Second trimester pregnancy: Your emotions

Pregnancy is a psychological journey as well as a biological one. During the second trimester, you might feel less tired and more up to the challenge of preparing a home for your baby. Strike while the iron is hot! Check into childbirth classes. Find a health care provider for your baby. Read about breast-feeding.

If you plan to continue working after the baby is born, get familiar with your employer's maternity leave policy and investigate child care options. In some areas, you can't start too soon looking for child care.

As your pregnancy progresses, changes in your body's shape and function might affect your emotions. Some women feel a heightened sexuality during pregnancy. Others feel unattractive — especially as their bellies grow. If you're struggling with your body image, share your concerns with your partner. Express love and affection in ways that help you feel most comfortable.

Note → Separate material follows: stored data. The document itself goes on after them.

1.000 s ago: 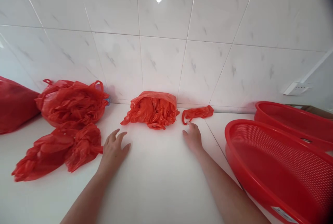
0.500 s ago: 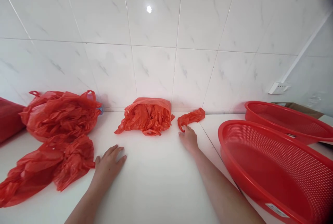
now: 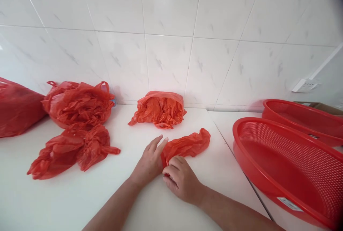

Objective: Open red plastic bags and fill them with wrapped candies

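A thin red plastic bag (image 3: 189, 145), crumpled lengthwise, lies on the white tabletop between and beyond my hands. My right hand (image 3: 182, 180) has its fingers curled closed on the bag's near end. Against that same end rests my left hand (image 3: 150, 158), its fingers stretched out and apart; its thumb is hidden. Behind them, near the wall, stands a red bag stuffed with crumpled red plastic (image 3: 162, 109). More crumpled red bags (image 3: 72, 147) lie to the left of my left hand.
A bulging red bag with handles (image 3: 79, 104) sits at the back left, beside another red bag (image 3: 18, 109) at the edge. Two red mesh baskets (image 3: 268, 181) stand at the right. A tiled wall (image 3: 171, 70) with a socket (image 3: 306, 85) closes off the back.
My right hand has drawn the crumpled bag toward me and left. My left hand has moved right to meet it. The view has shifted slightly.
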Demonstrator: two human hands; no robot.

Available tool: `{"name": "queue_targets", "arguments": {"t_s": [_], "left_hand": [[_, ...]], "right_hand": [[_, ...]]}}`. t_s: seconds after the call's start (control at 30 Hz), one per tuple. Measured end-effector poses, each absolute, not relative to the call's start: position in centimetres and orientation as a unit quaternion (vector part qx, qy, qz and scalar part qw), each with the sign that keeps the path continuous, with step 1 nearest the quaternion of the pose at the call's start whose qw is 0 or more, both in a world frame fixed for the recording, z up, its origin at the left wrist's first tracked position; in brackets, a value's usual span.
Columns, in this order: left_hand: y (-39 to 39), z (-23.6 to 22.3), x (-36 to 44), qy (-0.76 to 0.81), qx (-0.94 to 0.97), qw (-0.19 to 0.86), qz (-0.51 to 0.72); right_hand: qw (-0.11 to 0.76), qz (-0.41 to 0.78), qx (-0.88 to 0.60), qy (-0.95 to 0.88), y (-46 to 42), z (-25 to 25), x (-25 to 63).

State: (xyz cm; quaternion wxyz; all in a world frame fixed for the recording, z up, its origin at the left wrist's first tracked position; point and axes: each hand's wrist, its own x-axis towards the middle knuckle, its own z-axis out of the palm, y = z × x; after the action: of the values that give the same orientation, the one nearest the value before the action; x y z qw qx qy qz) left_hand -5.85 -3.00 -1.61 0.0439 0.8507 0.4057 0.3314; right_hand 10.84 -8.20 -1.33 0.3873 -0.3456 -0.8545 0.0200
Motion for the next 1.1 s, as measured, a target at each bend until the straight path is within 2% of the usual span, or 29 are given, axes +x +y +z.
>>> {"name": "queue_targets", "arguments": {"t_s": [0.13, 0.33, 0.47, 0.53, 0.63, 0.8, 0.93, 1.1], "left_hand": [[-3.0, -1.1, -6.2, 0.389, 0.836, 0.123, 0.367], [-3.7, 0.7, -7.0, 0.496, 0.633, 0.413, 0.429], [-3.7, 0.8, -7.1, 0.428, 0.509, 0.542, 0.514], [-3.5, 0.5, -7.2, 0.377, 0.458, 0.590, 0.548], [-2.7, 0.0, -7.8, 0.346, 0.385, 0.615, 0.595], [-1.2, -0.6, -9.7, 0.355, 0.250, 0.582, 0.687], [-0.8, -0.6, -10.5, 0.350, 0.248, 0.574, 0.697], [-1.5, -0.2, -9.9, 0.357, 0.315, 0.586, 0.655]], "right_hand": [[0.393, 0.057, -0.332, -0.855, -8.2, -1.5, 11.0], [0.392, 0.057, -0.442, -0.805, -6.0, -1.7, 13.3], [0.335, 0.053, -0.465, -0.818, -5.1, -1.8, 14.2], [0.338, 0.066, -0.463, -0.817, -5.0, -1.7, 14.2], [0.407, 0.111, -0.457, -0.783, -4.8, -1.3, 14.5], [0.524, 0.183, -0.501, -0.664, -3.5, -0.9, 16.7], [0.572, 0.306, -0.567, -0.508, -2.3, -0.9, 18.8], [0.611, 0.350, -0.565, -0.429, -1.5, -1.2, 20.0]]}}
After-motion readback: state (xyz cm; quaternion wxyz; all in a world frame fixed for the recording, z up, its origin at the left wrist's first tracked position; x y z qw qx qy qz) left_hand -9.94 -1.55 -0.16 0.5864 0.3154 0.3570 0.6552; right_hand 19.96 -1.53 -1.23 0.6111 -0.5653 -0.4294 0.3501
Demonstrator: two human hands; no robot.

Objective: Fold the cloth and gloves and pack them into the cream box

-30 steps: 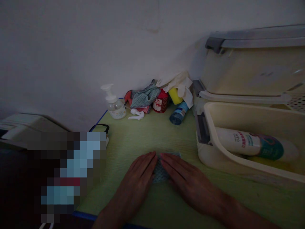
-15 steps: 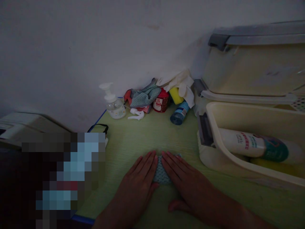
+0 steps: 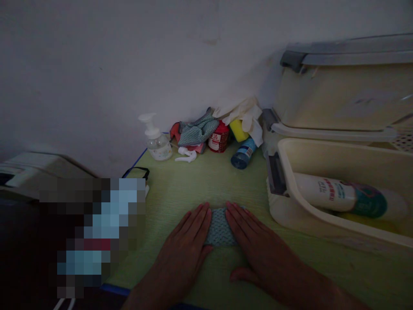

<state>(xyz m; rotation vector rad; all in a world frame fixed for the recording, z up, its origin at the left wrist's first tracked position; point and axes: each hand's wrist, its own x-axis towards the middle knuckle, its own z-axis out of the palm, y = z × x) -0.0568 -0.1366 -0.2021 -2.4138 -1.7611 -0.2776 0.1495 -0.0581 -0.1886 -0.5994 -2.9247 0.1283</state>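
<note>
A folded blue-green textured cloth (image 3: 220, 228) lies on the light green tabletop (image 3: 180, 189), near its front. My left hand (image 3: 187, 245) rests flat over the cloth's left end, fingers stretched out and pointing away from me. Over the right end lies my right hand (image 3: 258, 245), also flat, with its thumb spread out to the side on the table. The cloth's middle shows between the two hands; both its ends are hidden under my fingers.
Along the wall stand a pump bottle (image 3: 158, 144), a white pump head (image 3: 186, 155), crumpled cloths (image 3: 198, 131), a red container (image 3: 218, 140), white gloves (image 3: 247, 114), a yellow sponge (image 3: 238, 130) and a blue bottle (image 3: 243, 153). A cream bin (image 3: 309, 224) at right holds a white-and-teal bottle (image 3: 342, 193).
My hands have moved slightly apart, the right one more to the right. More of the cloth's middle shows between them. The view has shifted a little.
</note>
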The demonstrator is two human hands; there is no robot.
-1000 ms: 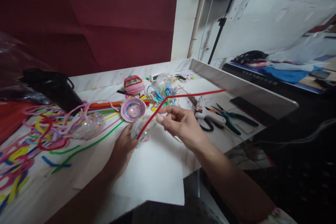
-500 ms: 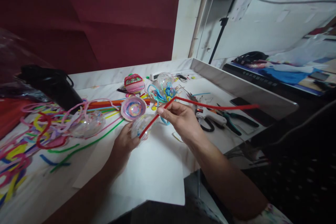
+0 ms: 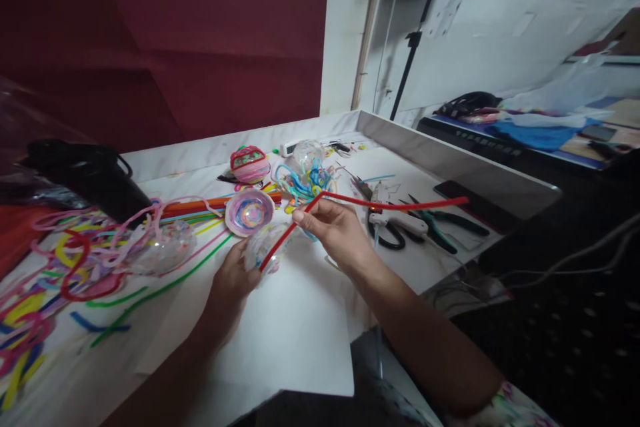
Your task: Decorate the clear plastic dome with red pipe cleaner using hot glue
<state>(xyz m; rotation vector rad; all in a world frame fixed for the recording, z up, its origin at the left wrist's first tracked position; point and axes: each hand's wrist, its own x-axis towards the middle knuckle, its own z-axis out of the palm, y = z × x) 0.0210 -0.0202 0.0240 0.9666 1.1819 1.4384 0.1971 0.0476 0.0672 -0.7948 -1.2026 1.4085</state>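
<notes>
My left hand (image 3: 235, 273) is closed around a clear plastic half-sphere (image 3: 257, 245) with coloured marks on it, held above white paper (image 3: 295, 327). A red pipe cleaner (image 3: 400, 204) is pinched between the thumb and fingers of my right hand (image 3: 333, 230). One end of it lies across the half-sphere near my left thumb; past a bend, the long end sticks out to the right. Just beyond my hands sits a bowl-shaped half (image 3: 249, 212) lined with coloured rings. Behind that is a pink-wrapped ball (image 3: 249, 165).
A heap of coloured pipe cleaners (image 3: 30, 313) and another clear half-sphere (image 3: 163, 250) lie at left, below a black object (image 3: 95, 177). On the right are a white glue gun (image 3: 400, 220), pliers (image 3: 440, 233), and a dark phone (image 3: 470, 203). A low ledge (image 3: 460, 153) edges the table.
The view has shifted slightly, so the scene sits a little further left. Both hands keep their hold, and the pipe cleaner's long end appears at nearly the same angle.
</notes>
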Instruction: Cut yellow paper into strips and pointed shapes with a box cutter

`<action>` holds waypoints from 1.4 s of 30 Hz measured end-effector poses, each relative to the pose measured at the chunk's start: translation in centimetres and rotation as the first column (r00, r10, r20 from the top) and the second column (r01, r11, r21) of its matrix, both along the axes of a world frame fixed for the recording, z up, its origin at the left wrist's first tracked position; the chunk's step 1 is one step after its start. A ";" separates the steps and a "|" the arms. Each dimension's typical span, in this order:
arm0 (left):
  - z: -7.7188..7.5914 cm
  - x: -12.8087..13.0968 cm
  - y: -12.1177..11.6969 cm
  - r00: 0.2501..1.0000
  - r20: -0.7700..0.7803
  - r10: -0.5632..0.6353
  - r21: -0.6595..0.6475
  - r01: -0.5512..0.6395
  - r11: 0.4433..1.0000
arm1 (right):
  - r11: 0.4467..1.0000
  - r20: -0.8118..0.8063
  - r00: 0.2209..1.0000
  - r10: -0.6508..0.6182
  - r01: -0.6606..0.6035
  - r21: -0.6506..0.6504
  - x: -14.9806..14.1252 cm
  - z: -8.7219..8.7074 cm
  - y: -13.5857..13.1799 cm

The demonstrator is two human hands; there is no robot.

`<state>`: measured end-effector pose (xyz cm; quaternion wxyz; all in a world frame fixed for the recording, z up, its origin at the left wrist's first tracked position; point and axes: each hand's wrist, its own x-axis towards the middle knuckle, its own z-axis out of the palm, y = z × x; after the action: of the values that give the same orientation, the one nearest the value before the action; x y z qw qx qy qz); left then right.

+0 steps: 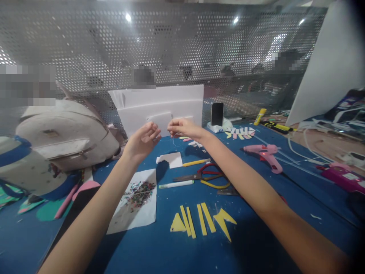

While anticipation mounts, you might worry about labor, delivery or impending motherhood. Remember that you can't plan or control everything about your pregnancy. Instead, learn as much as you can. Focus on making healthy lifestyle choices that will give your baby the best start.

Appointments with your health care provider

During the second trimester, your prenatal appointments will focus on your baby's growth, confirming your due date and detecting any problems with your health.

Your health care provider will begin by checking your weight and blood pressure. He or she might measure the size of your uterus by checking your fundal height — the distance from the top of the uterus (fundus) to your pubic bone. Pelvic exams are often unnecessary during the second trimester, unless something unusual needs to be explored.

At this stage, the highlight of your prenatal visits might be listening to your baby's heartbeat with a special device called a Doppler. Your health care provider might suggest an ultrasound or other screening tests this trimester. You might also find out your baby's sex — if you choose.

Be sure to mention any signs or symptoms that concern you, even if they seem silly or unimportant. Talking to your health care provider is likely to put your mind at ease.